O 14 de Julho impôs-se então nos debates. Graças aos escritos de Victor Hugo ou Michelet, a memória coletiva tomou posse deste substrato histórico que elevou a um acontecimento fundador, uma vitória do povo sobre a arbitrariedade real. Os republicanos convictos eram sensíveis à exaltação do heroísmo popular de 14 de Julho de 1789. Republicanos moderados e alguns orleanistas, apreciaram o valor federativo de 14 de julho de 1790, que mitigou o caráter violento da tempestade da Bastilha e estendeu o evento parisiense a toda a nação, unidos em torno de um projeto comum.
A 21 de Maio de 1880, um deputado de Paris, Benjamin Raspail, apresentou um projecto de lei adoptado pela Câmara dos Deputados a 8 de Junho, depois pelo Senado a 29 do mesmo mês. A lei foi promulgada a 6 de Julho, alguns dias antes da primeira celebração. O dia do festival foi declarado feriado, assim como certos festivais religiosos.
Nas bancadas do hipódromo de Longchamp, que tinha sido preferido ao Champ de Mars, o Presidente da República, membros do governo, representantes eleitos da Nação, delegações estrangeiras e os chefes militares do país foram reunidos em massa. Da plataforma, o Presidente do Conselho de Ministros, Jules Ferry, o Presidente da Câmara, Léon Gambetta, e o Presidente do Senado, Léon Say, entregaram bandeiras (termo de infantaria) e padrões (termo de cavalaria) aos soldados montados que os saudavam. Para incutir um espírito republicano nas fileiras de um exército tradicionalmente conservador, as novas bandeiras foram bordadas com as inscrições “République française”, “Honneur et Patrie”, assim como as vitórias dos regimentos, enquanto a ponta dourada do seu bastão foi carimbada com o monograma “R.F”. O júbilo de 14 de Julho de 1880 exorcizou a humilhação da perda das bandeiras em 1870 e reforçou a ligação entre o exército e o povo.
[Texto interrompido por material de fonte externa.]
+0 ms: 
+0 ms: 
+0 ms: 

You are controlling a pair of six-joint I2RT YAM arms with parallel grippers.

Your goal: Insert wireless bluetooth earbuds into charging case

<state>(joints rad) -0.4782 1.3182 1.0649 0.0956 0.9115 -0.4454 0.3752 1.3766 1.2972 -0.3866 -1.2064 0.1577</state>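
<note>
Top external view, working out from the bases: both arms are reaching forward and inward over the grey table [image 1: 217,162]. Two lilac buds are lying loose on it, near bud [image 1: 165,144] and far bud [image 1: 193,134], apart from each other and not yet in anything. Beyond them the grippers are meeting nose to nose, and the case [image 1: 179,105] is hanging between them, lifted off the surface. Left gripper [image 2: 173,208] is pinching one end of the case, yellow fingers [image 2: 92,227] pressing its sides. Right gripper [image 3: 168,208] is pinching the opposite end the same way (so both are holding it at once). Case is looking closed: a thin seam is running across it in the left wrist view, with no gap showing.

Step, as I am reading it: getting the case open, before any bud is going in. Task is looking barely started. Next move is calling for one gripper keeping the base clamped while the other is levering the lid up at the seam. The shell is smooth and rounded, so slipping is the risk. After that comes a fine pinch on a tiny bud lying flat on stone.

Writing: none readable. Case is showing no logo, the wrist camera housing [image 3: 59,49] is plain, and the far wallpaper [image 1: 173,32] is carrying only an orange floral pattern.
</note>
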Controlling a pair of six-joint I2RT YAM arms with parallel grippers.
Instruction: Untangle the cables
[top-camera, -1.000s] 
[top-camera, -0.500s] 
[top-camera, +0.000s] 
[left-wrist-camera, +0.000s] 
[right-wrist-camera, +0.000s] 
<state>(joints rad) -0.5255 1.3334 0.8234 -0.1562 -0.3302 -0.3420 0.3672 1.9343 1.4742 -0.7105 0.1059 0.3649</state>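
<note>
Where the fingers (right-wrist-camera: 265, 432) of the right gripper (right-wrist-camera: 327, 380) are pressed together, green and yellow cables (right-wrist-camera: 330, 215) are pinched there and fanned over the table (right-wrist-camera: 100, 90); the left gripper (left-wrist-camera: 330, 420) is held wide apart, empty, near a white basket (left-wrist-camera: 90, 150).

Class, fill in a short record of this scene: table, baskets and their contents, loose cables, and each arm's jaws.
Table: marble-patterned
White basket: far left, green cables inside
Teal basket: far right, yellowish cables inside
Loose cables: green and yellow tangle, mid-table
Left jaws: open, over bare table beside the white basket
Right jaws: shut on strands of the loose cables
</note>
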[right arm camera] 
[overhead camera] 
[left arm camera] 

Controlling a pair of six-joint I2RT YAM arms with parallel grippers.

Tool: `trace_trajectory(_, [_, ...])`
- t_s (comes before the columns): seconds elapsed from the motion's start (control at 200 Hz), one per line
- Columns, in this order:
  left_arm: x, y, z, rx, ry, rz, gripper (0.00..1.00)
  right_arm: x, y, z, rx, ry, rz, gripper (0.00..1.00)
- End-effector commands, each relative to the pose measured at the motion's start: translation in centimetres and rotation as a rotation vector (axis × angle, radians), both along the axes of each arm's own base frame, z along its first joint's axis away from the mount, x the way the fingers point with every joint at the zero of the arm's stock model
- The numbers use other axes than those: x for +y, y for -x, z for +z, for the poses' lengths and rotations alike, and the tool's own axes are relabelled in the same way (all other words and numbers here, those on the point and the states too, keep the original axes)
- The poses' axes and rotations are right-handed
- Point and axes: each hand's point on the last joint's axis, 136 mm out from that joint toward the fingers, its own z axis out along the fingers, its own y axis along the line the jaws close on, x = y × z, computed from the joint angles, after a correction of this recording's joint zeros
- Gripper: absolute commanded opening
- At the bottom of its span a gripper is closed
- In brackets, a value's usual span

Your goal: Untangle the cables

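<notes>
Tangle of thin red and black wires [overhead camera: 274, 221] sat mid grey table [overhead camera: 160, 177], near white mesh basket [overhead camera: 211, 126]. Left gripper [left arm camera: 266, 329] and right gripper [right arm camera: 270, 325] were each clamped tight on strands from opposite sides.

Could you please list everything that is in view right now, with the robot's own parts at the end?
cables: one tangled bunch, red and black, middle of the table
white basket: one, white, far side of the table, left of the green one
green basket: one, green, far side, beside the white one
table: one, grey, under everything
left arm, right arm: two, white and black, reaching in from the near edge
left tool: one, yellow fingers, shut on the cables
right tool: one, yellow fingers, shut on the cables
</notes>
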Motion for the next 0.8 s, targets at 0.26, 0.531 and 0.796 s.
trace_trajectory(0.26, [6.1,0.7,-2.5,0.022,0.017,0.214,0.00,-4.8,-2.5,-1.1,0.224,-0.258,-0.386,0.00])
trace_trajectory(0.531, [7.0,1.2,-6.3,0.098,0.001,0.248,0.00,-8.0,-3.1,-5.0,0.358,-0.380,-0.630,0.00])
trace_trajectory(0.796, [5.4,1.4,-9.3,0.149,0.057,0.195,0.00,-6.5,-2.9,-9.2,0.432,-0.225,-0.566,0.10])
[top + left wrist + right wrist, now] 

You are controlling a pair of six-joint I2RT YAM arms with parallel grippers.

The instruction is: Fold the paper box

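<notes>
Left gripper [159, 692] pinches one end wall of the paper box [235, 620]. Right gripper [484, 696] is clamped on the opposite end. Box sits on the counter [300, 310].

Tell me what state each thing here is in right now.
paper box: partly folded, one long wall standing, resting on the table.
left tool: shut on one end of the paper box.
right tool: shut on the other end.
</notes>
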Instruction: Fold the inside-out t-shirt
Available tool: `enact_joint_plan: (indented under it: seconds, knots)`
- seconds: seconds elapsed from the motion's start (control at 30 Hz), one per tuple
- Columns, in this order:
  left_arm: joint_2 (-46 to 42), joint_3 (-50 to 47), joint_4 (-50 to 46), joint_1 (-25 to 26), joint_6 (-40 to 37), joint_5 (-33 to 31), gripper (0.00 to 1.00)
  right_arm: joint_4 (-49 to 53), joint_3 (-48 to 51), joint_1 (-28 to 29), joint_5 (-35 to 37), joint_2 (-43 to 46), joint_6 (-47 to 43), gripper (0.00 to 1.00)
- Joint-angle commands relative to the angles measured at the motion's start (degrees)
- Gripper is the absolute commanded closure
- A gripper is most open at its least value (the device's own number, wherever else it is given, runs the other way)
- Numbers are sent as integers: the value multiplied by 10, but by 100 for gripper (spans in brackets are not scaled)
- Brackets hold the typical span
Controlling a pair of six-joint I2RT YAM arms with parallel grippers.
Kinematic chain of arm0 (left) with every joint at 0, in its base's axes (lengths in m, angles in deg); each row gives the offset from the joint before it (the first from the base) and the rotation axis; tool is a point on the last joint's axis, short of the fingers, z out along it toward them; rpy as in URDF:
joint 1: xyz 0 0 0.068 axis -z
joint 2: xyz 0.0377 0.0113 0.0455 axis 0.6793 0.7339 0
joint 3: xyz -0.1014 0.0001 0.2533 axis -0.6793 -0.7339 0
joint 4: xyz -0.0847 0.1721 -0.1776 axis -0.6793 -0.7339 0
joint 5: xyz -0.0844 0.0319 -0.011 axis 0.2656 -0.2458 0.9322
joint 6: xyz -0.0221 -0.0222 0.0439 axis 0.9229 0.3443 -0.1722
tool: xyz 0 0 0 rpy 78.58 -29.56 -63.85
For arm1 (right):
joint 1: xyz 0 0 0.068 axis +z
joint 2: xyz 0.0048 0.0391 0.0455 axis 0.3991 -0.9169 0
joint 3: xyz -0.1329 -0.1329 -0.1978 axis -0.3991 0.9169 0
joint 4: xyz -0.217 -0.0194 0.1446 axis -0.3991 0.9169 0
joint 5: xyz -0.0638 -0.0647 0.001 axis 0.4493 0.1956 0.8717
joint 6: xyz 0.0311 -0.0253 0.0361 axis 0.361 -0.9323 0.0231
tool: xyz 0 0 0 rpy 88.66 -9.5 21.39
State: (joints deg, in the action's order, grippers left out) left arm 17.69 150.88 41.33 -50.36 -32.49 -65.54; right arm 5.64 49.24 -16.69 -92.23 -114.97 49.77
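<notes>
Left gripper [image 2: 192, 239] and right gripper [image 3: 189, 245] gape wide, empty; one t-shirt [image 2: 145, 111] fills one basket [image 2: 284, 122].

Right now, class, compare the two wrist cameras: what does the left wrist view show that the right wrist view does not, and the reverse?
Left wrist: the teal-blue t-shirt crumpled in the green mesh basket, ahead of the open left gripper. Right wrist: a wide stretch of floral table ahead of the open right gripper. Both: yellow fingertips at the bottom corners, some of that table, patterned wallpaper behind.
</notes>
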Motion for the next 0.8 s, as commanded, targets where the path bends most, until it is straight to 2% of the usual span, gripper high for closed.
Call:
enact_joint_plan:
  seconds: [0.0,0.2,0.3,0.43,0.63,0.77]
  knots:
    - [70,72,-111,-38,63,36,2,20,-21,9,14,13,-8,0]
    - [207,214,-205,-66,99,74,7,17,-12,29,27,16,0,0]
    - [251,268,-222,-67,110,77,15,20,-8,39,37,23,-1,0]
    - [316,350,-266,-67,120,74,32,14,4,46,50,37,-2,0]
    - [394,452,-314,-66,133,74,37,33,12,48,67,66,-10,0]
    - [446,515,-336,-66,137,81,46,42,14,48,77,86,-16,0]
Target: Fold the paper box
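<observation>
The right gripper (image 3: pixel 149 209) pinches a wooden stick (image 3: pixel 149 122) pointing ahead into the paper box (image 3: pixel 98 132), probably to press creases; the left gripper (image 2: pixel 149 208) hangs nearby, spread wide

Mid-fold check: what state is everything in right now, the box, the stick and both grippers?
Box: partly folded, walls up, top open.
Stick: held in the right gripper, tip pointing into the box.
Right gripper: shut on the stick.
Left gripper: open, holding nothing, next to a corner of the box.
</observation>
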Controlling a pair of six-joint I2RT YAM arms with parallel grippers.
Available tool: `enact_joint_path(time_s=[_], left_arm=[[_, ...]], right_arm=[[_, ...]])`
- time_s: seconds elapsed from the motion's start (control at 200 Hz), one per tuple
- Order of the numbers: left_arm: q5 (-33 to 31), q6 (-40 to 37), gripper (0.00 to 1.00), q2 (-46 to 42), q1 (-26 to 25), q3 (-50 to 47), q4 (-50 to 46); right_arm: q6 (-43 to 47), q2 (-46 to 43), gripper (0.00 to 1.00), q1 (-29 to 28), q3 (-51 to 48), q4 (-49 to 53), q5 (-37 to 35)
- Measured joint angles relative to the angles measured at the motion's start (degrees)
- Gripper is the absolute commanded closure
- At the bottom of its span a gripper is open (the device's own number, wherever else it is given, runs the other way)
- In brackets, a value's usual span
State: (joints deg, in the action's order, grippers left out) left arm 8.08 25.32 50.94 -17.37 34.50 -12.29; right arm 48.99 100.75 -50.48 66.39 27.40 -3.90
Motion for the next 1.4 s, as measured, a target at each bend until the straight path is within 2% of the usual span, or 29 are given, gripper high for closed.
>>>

Esta festa da República afirma-se como uma festa sem Deus: o clero, a missa e o Te Deum são expulsos.
O desfile militar reúne cidadãos de todas as regiões da França, alistados com base no princípio do alistamento. Mais tarde, banquetes republicanos, jogos coletivos e bailes populares se abrem, ao som de bandas de metais. Elas ilustram o júbilo da tormenta da Bastilha, e são ainda mais alegres porque coincidem com o fim do calendário escolar e do trabalho agrícola. Retiros de lanterna e fogos de artifício completam este memorável 14 de Julho de 1880.